Traffic signs provide road users with correct, detailed road information, thereby ensuring road users to rapidly approach their destinations. Traffic signs also function to regulate and control traffic activities, thereby ensuring traffic safety and traffic smoothness. To facilitate management and improve efficiency, an effective and automated traffic sign recognition system is urgently demanded by transportation agencies to monitor the status and measure the usability of traffic signs. In addition, the accurate functionality and localization information of traffic signs also provides important inputs to many intelligent transportation-related applications, such as driver assistance and safety warning systems (Zheng et al., 2004, Cheng et al., 2007) and autonomous driving (Choi et al., 2012, Broggi et al., 2013, Seo et al., 2015). Specifically, the absence or lack of visibility of necessary traffic signs might cause inconvenience to road users, sometimes even cause terrible traffic accidents and casualties. Therefore, exploring and developing effective, automated traffic sign detection and recognition techniques are essential to the transportation agencies to rapidly update traffic sign inventory and improve traffic quality and safety.

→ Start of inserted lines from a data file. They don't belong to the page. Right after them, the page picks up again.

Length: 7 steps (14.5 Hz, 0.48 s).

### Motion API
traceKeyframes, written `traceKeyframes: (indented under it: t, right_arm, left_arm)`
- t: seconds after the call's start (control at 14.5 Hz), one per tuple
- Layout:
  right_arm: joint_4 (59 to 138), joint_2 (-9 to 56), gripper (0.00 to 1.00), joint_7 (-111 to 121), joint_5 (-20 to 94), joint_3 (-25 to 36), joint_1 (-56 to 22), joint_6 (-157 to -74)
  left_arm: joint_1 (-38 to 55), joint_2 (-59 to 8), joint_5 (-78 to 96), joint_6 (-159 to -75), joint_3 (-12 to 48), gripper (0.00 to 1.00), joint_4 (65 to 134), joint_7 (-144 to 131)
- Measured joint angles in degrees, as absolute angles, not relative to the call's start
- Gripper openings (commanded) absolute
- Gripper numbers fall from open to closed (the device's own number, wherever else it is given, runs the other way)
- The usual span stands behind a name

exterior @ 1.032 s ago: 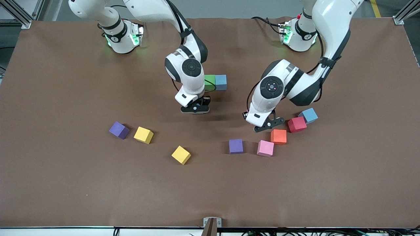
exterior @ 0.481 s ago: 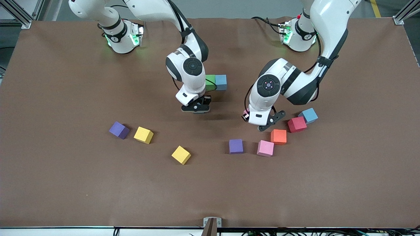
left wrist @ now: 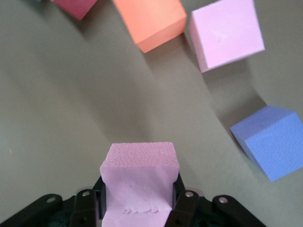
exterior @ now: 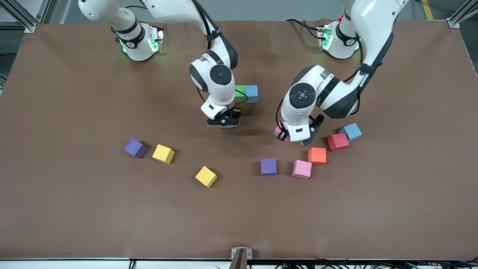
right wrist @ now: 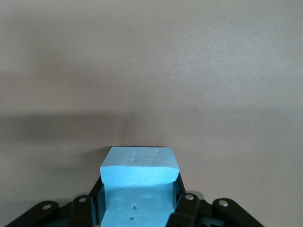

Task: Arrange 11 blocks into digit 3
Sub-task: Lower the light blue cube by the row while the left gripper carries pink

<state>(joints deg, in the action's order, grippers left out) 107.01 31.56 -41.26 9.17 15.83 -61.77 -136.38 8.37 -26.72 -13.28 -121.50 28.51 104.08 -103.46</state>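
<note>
The left gripper (exterior: 295, 139) is up over bare table beside the red block (exterior: 338, 141), clenched on a pink block (left wrist: 138, 184) whose edge peeks out at the wrist in the front view. The right gripper (exterior: 223, 122) hovers over the middle of the table, just nearer the front camera than the green block (exterior: 239, 94), and it grasps a light blue block (right wrist: 138, 187) between its fingers. On the table, the green block sits touching a blue block (exterior: 251, 93), side by side in a short row. Toward the left arm's end, another blue block (exterior: 351, 131) and the red one touch at a corner, with the orange block (exterior: 317, 155) and a loose pink block (exterior: 302, 169) close by, nearer the camera. A purple block (exterior: 268, 166) lies beside that pink one. Toward the right arm's end lie a second purple block (exterior: 135, 148) and a yellow block (exterior: 163, 154), with another yellow block (exterior: 206, 176) nearer the camera.
</note>
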Motion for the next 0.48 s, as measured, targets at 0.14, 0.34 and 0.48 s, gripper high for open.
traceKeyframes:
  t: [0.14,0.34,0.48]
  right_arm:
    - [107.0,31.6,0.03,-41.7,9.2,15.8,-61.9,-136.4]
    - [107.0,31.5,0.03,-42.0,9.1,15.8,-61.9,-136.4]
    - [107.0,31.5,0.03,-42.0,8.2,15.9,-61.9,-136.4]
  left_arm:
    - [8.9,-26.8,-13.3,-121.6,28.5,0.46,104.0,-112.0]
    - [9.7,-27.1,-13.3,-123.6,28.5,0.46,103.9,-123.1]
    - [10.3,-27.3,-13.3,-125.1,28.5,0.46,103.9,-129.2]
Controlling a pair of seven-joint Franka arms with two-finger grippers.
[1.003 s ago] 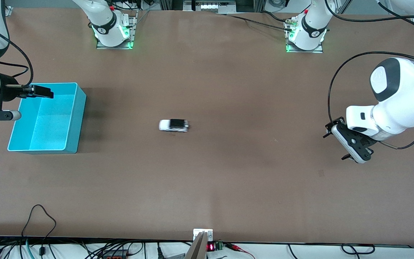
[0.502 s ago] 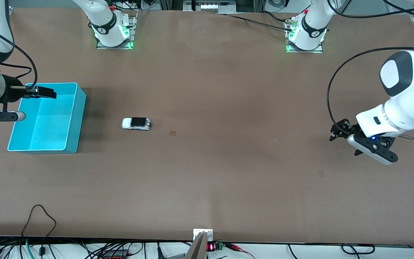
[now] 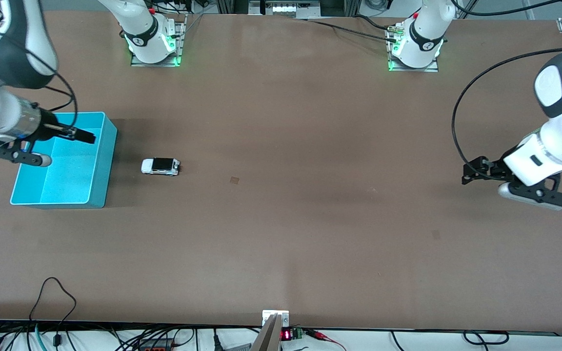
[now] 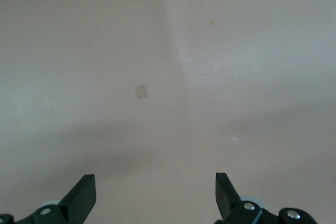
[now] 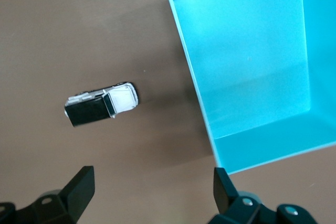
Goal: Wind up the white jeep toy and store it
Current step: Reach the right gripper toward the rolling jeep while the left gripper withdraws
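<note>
The white jeep toy (image 3: 160, 166) stands on its wheels on the brown table, beside the turquoise bin (image 3: 104, 165) on the side toward the left arm's end. It also shows in the right wrist view (image 5: 102, 104), apart from the bin (image 5: 273, 153). My right gripper (image 3: 86, 136) hangs open and empty over the bin's edge; its fingertips (image 5: 84, 182) frame bare table (image 5: 152, 182). My left gripper (image 3: 472, 172) is open and empty over the table near the left arm's end, with only bare table between its fingers (image 4: 155, 187).
The bin is empty inside. A small square mark (image 3: 234, 180) lies on the table mid-way, and another mark shows in the left wrist view (image 4: 140, 92). The arm bases (image 3: 153, 41) (image 3: 413, 46) stand along the table's top edge. Cables (image 3: 56, 302) run along the near edge.
The jeep has rolled from the table's middle toward the bin and now stands close beside it. My right gripper has shifted over the bin toward the jeep. My left arm has drawn back toward its end.
</note>
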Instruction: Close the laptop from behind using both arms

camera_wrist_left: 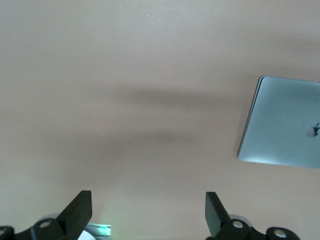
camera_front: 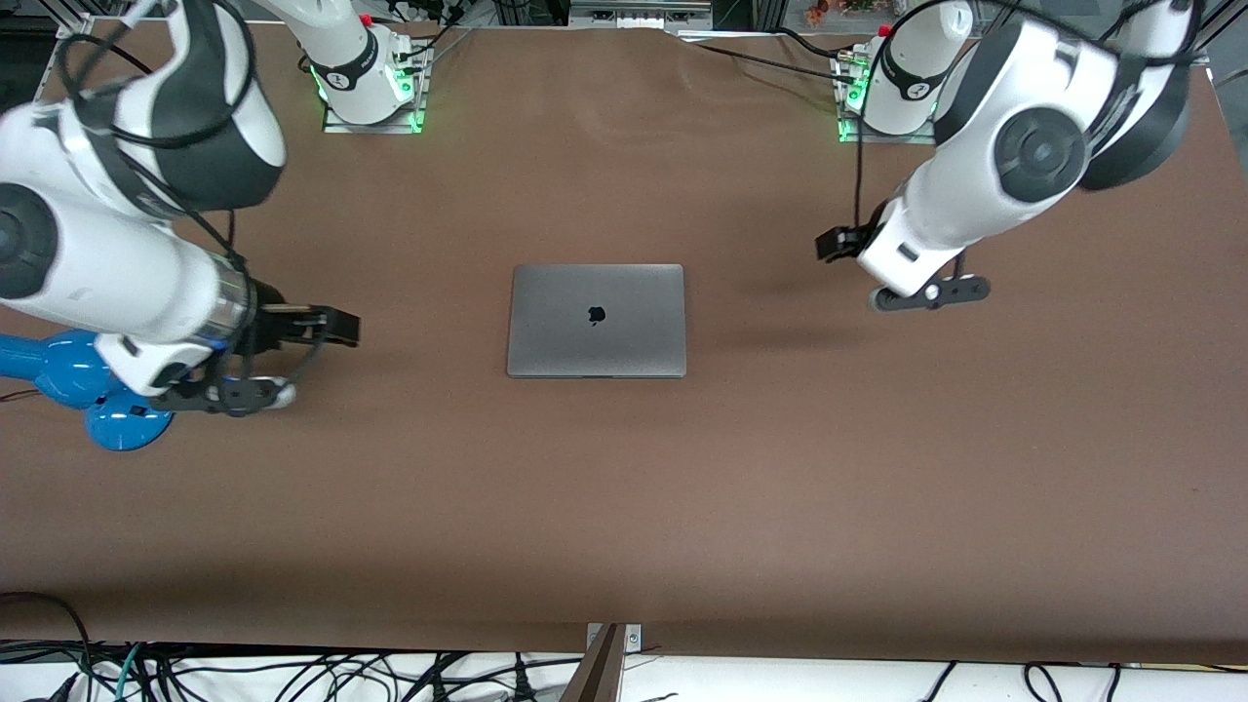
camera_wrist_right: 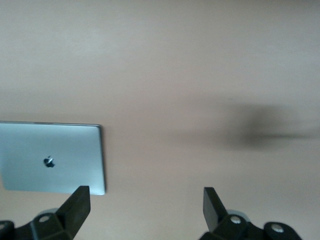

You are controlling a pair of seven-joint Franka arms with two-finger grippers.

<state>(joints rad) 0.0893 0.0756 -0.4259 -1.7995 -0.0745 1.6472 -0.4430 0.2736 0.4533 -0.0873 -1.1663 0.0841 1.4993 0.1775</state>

Traditionally, the measurement and maintenance of traffic signs were basically accomplished through field work, where field workers from transportation agencies conducted on-site inspections and maintenance on a regular basis. In fact, such field work was time consuming, labor intensive, costly, and inefficient to operate large-scale, complicated road networks. Recently, with the advance of optical imaging techniques, mobile mapping systems (MMS) using digital or video camera(s) (Murray et al., 2011, Brogan et al., 2013) have emerged as an effective tool for a wide range of transportation applications. The images collected by a camera-based MMS have provided a promising data source for rapid detection and recognition of traffic signs along roadways. However, the MMS images suffer greatly from object distortions, motion blurs, noises, and illumination variations. In addition, caused by viewpoint variations, traffic signs are sometimes occluded or partially occluded by the nearby objects (e.g., trees) in the images. Therefore, it is still a great challenge to achieve high-quality, high-accuracy, and automated detection and recognition of traffic signs from MMS images.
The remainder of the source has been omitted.